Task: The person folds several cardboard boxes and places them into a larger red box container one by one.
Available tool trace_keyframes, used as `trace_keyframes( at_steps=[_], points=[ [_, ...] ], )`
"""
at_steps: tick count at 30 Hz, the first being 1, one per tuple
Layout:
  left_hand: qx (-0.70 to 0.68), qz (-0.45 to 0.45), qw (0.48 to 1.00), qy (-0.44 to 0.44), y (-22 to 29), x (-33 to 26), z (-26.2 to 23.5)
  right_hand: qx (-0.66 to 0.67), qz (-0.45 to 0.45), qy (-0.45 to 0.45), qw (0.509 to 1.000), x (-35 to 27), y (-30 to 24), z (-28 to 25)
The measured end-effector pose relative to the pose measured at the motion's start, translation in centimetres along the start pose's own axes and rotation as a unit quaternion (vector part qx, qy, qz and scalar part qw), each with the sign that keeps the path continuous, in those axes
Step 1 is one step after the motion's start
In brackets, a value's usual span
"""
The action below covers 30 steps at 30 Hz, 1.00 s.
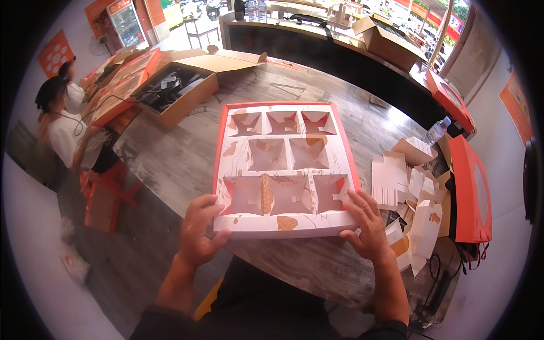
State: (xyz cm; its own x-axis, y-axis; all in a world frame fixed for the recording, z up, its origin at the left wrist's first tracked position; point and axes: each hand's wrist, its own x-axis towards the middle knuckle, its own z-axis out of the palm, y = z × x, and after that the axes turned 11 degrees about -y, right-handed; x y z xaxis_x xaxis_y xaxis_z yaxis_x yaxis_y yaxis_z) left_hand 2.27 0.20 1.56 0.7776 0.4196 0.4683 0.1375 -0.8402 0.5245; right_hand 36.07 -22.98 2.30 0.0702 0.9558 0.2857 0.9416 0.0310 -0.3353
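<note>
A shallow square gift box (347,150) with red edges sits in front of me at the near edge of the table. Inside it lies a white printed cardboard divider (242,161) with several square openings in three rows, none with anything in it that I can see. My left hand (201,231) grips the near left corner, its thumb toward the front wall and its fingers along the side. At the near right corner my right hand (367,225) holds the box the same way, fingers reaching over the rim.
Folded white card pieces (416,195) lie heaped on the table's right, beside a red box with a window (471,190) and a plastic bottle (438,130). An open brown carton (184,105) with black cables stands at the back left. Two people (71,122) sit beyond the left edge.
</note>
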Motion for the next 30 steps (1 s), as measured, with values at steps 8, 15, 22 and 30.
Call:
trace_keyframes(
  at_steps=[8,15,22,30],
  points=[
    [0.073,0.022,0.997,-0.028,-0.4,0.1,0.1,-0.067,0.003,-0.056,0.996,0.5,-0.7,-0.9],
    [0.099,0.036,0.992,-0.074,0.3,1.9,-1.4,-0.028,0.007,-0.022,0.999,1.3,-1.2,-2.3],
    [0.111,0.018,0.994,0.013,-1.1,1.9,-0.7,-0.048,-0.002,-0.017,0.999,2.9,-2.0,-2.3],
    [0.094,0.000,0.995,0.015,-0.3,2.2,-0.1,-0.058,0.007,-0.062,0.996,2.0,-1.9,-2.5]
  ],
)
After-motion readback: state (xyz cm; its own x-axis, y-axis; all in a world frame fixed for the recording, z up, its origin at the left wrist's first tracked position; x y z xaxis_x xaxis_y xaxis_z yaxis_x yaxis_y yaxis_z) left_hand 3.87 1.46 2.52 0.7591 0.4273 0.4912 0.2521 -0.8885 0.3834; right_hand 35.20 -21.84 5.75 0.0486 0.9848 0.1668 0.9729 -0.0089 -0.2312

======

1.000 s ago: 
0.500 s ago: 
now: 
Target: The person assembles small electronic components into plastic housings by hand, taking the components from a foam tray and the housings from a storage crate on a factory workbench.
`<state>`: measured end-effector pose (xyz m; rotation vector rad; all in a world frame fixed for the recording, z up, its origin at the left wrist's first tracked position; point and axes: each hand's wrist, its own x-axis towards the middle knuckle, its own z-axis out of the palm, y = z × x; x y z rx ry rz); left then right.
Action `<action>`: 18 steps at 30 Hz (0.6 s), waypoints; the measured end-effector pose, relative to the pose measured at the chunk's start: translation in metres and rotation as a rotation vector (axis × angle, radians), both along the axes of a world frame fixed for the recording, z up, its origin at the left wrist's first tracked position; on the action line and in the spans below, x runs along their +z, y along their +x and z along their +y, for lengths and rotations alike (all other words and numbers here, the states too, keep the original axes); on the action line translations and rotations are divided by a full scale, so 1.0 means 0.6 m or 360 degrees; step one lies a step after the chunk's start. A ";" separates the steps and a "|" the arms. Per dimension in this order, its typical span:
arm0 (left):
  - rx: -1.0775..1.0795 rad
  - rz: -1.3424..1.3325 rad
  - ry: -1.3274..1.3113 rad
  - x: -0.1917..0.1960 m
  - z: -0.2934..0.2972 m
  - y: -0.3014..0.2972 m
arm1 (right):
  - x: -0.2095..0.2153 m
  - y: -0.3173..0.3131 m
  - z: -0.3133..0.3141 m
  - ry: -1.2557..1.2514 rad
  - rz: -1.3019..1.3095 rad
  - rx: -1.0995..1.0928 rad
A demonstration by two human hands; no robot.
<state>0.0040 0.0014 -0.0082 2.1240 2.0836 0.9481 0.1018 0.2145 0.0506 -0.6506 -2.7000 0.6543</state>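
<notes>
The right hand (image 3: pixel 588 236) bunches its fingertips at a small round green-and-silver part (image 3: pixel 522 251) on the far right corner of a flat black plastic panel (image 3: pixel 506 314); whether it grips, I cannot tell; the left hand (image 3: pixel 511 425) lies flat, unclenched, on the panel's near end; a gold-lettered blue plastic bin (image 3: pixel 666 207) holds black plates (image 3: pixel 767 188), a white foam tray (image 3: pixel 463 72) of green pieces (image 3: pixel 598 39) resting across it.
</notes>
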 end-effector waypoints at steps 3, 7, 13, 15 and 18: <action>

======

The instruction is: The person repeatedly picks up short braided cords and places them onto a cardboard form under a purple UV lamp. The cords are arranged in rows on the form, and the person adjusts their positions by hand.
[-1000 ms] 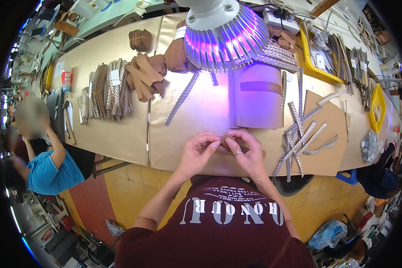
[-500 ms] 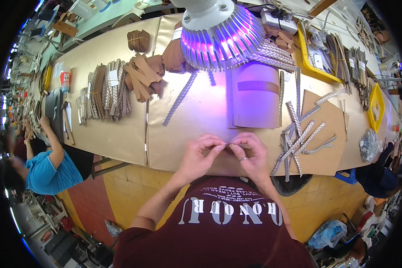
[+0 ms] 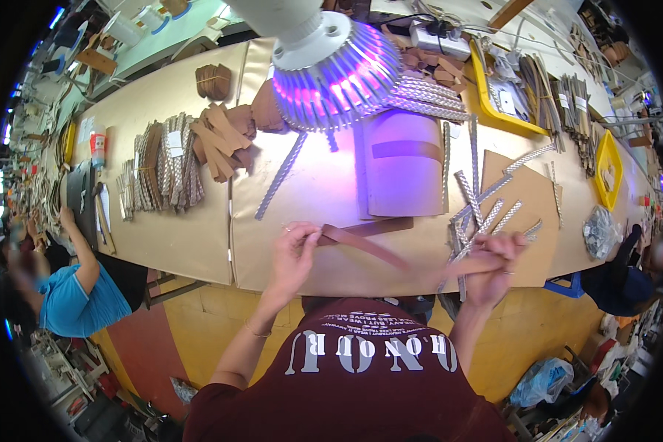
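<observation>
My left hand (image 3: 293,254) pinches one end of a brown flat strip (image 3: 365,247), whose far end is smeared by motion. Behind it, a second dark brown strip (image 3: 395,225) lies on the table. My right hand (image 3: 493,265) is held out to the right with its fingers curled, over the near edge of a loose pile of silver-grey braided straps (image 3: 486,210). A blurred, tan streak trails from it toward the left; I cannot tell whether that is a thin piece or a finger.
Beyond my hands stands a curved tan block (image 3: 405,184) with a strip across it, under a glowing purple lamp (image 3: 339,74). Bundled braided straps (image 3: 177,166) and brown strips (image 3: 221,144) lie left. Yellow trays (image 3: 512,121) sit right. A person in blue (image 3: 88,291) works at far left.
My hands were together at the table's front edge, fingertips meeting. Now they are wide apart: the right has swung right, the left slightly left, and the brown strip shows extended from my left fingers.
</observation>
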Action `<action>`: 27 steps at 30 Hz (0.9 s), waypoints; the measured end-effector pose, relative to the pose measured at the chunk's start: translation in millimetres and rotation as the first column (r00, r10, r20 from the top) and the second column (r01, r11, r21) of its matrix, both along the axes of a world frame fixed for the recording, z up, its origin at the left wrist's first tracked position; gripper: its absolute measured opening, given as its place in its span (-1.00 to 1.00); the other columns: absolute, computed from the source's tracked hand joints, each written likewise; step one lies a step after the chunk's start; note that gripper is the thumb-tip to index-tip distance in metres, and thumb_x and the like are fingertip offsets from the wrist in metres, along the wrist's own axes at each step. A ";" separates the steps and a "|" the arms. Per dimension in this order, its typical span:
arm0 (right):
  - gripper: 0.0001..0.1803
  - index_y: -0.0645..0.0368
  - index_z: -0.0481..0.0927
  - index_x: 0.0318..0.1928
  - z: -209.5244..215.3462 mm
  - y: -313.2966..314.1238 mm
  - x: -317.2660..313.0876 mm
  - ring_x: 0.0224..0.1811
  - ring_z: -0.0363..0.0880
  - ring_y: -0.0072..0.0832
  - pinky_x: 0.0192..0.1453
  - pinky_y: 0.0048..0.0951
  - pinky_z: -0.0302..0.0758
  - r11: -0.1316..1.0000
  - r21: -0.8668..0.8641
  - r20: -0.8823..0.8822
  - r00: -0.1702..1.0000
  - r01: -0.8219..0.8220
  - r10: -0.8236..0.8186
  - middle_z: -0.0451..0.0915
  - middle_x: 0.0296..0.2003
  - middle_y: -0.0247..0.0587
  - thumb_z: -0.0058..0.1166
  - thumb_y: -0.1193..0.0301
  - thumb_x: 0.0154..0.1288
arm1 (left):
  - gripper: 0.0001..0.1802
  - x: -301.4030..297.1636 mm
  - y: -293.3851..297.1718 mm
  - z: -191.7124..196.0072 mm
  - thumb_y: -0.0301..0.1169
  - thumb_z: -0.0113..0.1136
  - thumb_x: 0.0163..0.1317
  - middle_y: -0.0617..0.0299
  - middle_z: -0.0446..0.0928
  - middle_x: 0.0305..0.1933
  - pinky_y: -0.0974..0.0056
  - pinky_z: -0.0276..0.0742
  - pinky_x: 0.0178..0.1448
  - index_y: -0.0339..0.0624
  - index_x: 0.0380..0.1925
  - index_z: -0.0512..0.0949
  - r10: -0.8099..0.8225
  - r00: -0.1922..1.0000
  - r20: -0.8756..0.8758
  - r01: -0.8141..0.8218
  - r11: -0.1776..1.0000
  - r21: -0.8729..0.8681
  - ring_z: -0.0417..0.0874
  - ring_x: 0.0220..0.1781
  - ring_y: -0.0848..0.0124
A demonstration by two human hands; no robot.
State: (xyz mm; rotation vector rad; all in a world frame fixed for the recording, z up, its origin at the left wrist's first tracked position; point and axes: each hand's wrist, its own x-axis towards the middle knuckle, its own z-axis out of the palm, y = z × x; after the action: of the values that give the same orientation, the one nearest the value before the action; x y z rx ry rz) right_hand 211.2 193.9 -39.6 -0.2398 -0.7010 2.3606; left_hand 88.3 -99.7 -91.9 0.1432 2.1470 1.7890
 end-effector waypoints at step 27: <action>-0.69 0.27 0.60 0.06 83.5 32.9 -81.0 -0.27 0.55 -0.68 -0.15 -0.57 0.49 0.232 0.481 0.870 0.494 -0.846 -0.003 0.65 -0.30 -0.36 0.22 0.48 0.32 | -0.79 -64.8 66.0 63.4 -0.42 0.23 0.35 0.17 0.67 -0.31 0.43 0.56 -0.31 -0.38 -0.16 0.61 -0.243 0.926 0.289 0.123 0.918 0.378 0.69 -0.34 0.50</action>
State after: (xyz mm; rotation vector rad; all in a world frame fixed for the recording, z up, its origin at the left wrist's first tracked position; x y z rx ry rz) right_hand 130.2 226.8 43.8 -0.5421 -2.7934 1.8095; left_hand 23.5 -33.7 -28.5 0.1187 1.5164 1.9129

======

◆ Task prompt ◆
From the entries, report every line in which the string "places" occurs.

◆ Task output ◆
Task: The person folds several cardboard boxes and places them into a larger red box container one by one.
The instruction is: The person repeatedly picks up short braided cords and places them onto a cardboard form under a purple UV lamp. The cords are arranged in rows on the form, and the person adjusts their positions by hand.

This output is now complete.